There won't be a big WAN Show segment about this or anything. Most of what I have to say, I've already said, and I've done so privately.

To Steve, I expressed my disappointment that he didn't go through proper journalistic practices in creating this piece. He has my email and number (along with numerous other members of our team) and could have asked me for context that may have proven to be valuable (like the fact that we didn't 'sell' the monoblock, but rather auctioned it for charity due to a miscommunication... 

Quote

Sorry, but you're the one in the wrong here. You're the one that has failed on multiple occasions to uphold good values in journalistic practices. The fact Steve is calling you out is Steve standing by good journalistic practices. Not sure how you're trying to spin that as if him keeping it quiet and keeping the audience out of the loop would have been better. 

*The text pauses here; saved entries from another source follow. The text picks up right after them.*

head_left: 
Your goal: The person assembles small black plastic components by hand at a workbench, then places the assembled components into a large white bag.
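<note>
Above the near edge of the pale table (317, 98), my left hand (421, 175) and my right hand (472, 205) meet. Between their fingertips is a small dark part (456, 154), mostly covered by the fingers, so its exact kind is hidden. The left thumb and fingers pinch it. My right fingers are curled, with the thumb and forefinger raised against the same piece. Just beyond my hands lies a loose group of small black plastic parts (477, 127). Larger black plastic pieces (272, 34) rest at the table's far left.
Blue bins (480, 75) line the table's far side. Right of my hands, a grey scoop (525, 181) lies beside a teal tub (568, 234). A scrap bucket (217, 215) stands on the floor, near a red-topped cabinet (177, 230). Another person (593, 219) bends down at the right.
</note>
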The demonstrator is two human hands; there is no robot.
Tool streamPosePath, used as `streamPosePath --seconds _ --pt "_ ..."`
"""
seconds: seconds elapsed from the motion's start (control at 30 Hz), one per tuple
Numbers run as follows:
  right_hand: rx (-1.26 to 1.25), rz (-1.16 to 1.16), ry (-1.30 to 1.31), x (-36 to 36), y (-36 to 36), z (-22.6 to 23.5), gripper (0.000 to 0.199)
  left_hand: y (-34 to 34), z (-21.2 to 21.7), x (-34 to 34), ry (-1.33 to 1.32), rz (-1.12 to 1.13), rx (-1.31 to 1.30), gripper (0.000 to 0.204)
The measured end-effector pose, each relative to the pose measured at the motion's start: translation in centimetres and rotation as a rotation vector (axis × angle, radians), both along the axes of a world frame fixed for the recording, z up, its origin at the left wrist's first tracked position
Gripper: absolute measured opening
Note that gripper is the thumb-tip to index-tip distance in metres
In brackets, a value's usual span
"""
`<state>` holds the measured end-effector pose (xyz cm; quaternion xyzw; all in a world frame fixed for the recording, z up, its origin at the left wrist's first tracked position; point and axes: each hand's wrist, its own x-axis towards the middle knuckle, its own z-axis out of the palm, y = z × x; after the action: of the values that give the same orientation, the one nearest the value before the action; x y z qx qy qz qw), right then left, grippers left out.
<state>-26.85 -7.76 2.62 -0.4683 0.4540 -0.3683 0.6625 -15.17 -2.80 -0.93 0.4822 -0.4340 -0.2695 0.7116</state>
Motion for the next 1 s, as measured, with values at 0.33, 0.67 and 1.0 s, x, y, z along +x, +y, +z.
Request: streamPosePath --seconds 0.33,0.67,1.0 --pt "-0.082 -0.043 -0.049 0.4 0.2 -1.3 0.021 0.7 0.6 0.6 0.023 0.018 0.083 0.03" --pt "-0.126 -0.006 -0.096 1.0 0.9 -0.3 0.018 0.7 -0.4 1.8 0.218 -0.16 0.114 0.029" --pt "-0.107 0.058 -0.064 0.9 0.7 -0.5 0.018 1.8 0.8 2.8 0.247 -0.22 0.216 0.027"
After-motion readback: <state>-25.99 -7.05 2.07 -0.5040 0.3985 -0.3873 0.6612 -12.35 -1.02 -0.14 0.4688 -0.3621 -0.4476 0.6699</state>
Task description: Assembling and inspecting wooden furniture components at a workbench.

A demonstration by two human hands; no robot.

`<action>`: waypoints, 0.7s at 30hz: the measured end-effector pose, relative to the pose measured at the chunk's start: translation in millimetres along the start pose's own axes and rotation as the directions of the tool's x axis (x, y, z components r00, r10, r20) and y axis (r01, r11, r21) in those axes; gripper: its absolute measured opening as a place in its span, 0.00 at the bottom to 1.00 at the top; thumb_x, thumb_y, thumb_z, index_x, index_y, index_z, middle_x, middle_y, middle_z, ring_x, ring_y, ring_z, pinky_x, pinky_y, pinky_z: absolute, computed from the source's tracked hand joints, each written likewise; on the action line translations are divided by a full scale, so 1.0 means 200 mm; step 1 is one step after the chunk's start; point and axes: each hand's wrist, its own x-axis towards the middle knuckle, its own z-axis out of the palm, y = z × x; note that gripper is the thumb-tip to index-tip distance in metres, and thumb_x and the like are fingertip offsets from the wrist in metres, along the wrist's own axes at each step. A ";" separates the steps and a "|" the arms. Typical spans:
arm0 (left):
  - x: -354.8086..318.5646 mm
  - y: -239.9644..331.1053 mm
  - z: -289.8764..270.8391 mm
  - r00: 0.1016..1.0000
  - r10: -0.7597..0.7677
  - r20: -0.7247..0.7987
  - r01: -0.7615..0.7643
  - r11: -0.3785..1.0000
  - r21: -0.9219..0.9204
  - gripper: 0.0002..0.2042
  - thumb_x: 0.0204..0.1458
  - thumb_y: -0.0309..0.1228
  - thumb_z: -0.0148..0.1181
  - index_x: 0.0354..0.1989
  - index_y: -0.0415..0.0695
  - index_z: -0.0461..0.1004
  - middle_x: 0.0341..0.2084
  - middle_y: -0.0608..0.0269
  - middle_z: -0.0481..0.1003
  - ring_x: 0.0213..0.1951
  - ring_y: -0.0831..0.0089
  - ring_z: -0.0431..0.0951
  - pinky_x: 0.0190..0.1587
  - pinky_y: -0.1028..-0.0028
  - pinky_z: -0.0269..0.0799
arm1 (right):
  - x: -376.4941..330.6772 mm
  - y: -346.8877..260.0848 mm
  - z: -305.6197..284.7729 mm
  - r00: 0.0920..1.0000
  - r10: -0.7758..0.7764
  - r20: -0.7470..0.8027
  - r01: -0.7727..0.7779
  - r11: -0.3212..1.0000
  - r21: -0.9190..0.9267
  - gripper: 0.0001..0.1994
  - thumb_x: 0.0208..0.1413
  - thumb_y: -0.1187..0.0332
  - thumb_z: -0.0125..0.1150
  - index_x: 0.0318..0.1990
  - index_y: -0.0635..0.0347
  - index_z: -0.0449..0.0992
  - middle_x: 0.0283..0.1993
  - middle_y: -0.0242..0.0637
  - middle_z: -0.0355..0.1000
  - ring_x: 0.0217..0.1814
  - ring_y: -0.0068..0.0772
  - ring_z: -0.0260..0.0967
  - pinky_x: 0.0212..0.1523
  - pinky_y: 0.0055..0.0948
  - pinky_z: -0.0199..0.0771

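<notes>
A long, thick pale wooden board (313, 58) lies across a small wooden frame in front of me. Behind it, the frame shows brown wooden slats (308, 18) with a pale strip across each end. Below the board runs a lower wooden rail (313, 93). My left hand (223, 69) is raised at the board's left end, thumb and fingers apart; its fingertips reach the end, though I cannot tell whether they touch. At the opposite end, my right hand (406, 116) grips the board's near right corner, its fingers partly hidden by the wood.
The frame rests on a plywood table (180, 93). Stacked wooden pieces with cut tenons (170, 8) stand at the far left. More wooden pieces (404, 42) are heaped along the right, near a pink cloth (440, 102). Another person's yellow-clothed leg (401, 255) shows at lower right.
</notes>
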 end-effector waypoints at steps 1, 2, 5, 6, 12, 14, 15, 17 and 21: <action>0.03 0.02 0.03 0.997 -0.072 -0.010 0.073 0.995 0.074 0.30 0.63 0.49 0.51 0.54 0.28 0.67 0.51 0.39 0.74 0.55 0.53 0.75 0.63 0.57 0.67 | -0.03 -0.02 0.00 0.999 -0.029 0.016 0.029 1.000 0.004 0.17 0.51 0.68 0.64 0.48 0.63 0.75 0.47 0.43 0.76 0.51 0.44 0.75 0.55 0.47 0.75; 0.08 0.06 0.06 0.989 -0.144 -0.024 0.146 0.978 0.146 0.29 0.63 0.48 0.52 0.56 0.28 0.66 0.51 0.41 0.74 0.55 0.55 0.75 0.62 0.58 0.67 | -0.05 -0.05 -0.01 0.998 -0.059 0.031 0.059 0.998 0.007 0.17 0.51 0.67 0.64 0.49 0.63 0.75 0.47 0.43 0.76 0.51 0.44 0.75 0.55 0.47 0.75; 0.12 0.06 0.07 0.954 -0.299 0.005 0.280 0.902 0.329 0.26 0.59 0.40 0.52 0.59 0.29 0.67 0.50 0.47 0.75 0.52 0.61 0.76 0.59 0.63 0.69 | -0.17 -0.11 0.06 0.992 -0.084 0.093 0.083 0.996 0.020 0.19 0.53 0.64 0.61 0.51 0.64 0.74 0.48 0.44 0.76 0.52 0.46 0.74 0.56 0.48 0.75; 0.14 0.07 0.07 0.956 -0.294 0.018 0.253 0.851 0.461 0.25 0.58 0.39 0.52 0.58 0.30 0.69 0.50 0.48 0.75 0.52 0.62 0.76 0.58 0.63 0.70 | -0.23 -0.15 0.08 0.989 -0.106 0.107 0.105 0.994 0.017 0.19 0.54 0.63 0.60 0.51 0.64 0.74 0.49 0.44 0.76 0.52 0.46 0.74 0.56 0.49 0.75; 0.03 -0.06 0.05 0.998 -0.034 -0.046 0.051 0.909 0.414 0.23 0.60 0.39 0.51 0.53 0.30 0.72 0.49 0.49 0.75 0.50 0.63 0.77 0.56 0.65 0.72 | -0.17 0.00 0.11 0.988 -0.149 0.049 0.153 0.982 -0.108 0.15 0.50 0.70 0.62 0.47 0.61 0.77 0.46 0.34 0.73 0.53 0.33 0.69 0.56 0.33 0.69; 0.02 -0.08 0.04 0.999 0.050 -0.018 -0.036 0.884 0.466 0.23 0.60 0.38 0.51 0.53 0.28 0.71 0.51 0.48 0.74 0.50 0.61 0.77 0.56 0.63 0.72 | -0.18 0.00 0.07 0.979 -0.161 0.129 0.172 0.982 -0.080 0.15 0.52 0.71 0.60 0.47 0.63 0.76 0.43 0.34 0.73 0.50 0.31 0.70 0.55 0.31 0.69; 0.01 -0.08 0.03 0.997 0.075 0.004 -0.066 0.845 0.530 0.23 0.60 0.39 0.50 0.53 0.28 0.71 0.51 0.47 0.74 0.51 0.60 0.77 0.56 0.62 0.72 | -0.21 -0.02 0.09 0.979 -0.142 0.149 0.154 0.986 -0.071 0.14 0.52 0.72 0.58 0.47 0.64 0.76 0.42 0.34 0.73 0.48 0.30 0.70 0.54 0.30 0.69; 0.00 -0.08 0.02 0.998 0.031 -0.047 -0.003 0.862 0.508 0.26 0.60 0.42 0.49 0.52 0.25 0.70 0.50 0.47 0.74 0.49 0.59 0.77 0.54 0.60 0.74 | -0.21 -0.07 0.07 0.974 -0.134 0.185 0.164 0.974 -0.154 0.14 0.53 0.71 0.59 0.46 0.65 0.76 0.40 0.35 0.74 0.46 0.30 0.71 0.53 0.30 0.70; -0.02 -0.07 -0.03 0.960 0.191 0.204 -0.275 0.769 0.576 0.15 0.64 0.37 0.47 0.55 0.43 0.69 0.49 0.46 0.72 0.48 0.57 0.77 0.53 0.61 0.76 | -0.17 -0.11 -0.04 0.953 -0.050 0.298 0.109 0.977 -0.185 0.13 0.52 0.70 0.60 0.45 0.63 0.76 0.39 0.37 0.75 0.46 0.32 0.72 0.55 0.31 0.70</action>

In regards to selling it, money was exchanged for an item. You could call it a transaction then, it still was not your item to give away. Scumbag move regardless of 'sold' or not. 


To my team (and my CEO's team, but realistically I was at the helm for all of these errors, so I need to own it), I stressed the importance of diligence in our work because there are so many eyes on us. We are going through some growing pains 

Quote

This has been going on for a long time as shown by Steve. Its not growing pains at this point. Its quite clearly your rushed schedule to produce content, regardless of its quality. 



Now, for my community, all I can say is the same things I always say. We know that we're not perfect. We wear our imperfection on our sleeves in the interest of ensuring that we stay accountable to you. But it's sad and unfortunate when this transparency gets warped into a bad thing. The Labs team is hard at work hard creating processes and tools to generate data that will benefit all consumers - a work in progress that is very much not done and that we've communicated needs to be treated as such. 


 

Quote

Clearly not, you've been messing up charts and information for a long time. Your voice could potentially be the one people listen to for purchases and you should be owning up to the fact you and the team are letting down the audience. Not trying to brush it off. 


 

It doesn't mater if no one watching will buy it. They just wanna see it rip.  I missed that, but it wasn't because I didn't care about the consumer.. it was because I was so focused on how this product impacted a potential buyer. Either way, clearly my bad, but my intention was never to harm Billet Labs

 

Quote

Referencing my previous point - but you don't seem to care when you have misinformation about graphics card $500+ that has misinformation and you silently correct it after the fact. You can't claim to care about the buyer for this and not the videos with misinformation. 

 

With all of this in mind, it saddens me how quickly the pitchforks were raised over this. It also comes across a touch hypocritical when some basic due diligence could have helped clarify much of it. I have a LONG history of meeting issues head on and I've never been afraid to answer questions, which lands me in hot water regularly, but helps keep me in tune with my peers and with the community. The only reason I can think of not to ask me is because my honest response might be inconvenient. 

 

Quote

I think this was a long time coming. Your channel has sunk into clickbait meme content, its not even journalism at this point. The fact that you abuse your position as a content creator to kit your house with stupid tech decisions that are a waste of time with free products is a testiment to that. 

 

 

Address this publically and don't sit with your tail with your legs and make excuses. You and your team messed up. Never mind past issues like the "trust me bro" on your over priced merch.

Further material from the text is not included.